Lens: Minolta 100mm f2.8 macro
Camera: NEX-7, ISO200, f11, 1/160, raw

When I was a little boy I was all about dinosaurs. I guess most of the little boys in the first half of the eighties were just the same. I still remember when my parents brought me to the American Museum of Natural History, which hosted some huge dinosaur skeletons, one of which of the great T-Rex! It’s the solely memory of the time we lived in New York. I was four years old.
No, wait, I have other two memories from that time. One is that my father was daily driving by the Twin Towers on his way to work, and that each and every time he’d tell me that those were the legs of Mazinger, the cartoon robot I used to watch at the time. The other one is that a few days after the visit to the museum, we returned there and my mother bought me some models of the dinosaurs’ skeletons.
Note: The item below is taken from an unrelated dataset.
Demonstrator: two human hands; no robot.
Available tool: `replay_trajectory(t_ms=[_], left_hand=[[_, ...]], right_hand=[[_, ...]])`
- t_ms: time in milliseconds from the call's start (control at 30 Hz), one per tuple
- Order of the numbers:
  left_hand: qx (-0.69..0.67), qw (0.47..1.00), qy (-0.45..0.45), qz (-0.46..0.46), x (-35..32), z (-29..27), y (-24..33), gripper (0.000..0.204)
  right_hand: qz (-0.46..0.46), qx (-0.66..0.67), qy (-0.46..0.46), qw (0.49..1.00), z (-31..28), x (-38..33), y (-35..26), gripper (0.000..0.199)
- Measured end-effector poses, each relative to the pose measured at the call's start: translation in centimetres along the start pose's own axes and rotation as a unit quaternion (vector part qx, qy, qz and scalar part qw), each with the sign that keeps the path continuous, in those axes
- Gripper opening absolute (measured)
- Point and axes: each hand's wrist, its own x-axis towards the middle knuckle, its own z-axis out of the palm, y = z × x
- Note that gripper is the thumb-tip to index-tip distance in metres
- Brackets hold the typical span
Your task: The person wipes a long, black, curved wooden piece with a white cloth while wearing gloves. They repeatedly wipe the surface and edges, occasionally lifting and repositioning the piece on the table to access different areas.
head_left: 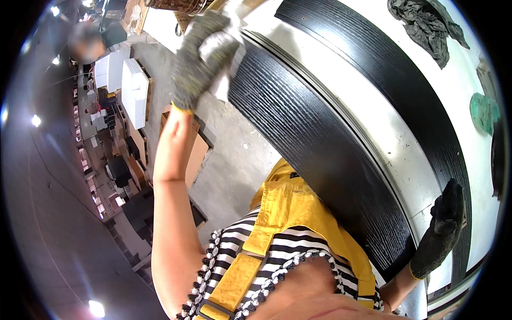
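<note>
Black panel (298, 133) edge, left hand (198, 58) wiping

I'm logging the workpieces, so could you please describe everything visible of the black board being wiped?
The black board is long and flat, with a wood-grain texture, lying on a white table beside a second black board. The left hand, gloved, presses a white cloth on its far end; the gloved right hand rests near its close end.

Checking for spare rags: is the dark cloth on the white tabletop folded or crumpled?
Crumpled: the dark cloth lies bunched in irregular wrinkles on the white tabletop.
</note>
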Motion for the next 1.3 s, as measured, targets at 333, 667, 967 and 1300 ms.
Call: replay_trajectory(t_ms=[333,667,967,1300], left_hand=[[-0.024,0.919,-0.250,0.304,-3.3,7.0,10.2,0.053],[0.022,0.991,0.002,0.136,1.4,-1.9,-4.1,0.036],[0.047,0.979,-0.079,0.180,-2.2,3.0,4.4,0.045],[-0.483,0.803,-0.337,0.091,-10.9,15.0,15.6,0.054]], right_hand=[[0.028,0.014,0.037,0.999,0.3,-0.1,0.2,0.098],[-0.032,-0.033,-0.013,0.999,-0.5,0.0,0.9,0.088],[-0.046,0.037,-0.031,0.998,0.0,0.3,1.3,0.070],[-0.054,0.019,-0.007,0.998,1.0,0.8,-0.3,0.058]])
I loved them.
When I learned how to read, my father bought me a book about dinosaurs. It was great, because it was all about evolution, this epic thing which took the squishy and useless animals our world was populated with in its early days, and transformed them into majestic, grandiose, unrivaled, reptile monsters which rocked for millions of years. There was the one able to kill with the rocky head, the one equipped with a spiky tail, the one like a tank with a horn, the flying one!, and then there was the best, the most gigantic, massive, ferocious, bloody, bossy, beastie killer ever: the T-Rex!
Then the book would show how many possible explanations there were about why those huge monsters happened to disappear all together, and how this disappearance left space to the mammals, mostly rats, to evolve into all the current animals. Things got much less epic since then, and I obviously felt a bit disappointed that nature couldn’t keep at least a handful of dinosaurs alive in some little island somewhere. But I also appreciated the event as good timing. Can you imagine the first human beings trying to build the first cultures, if they had to cope daily with some Godzilla monsters?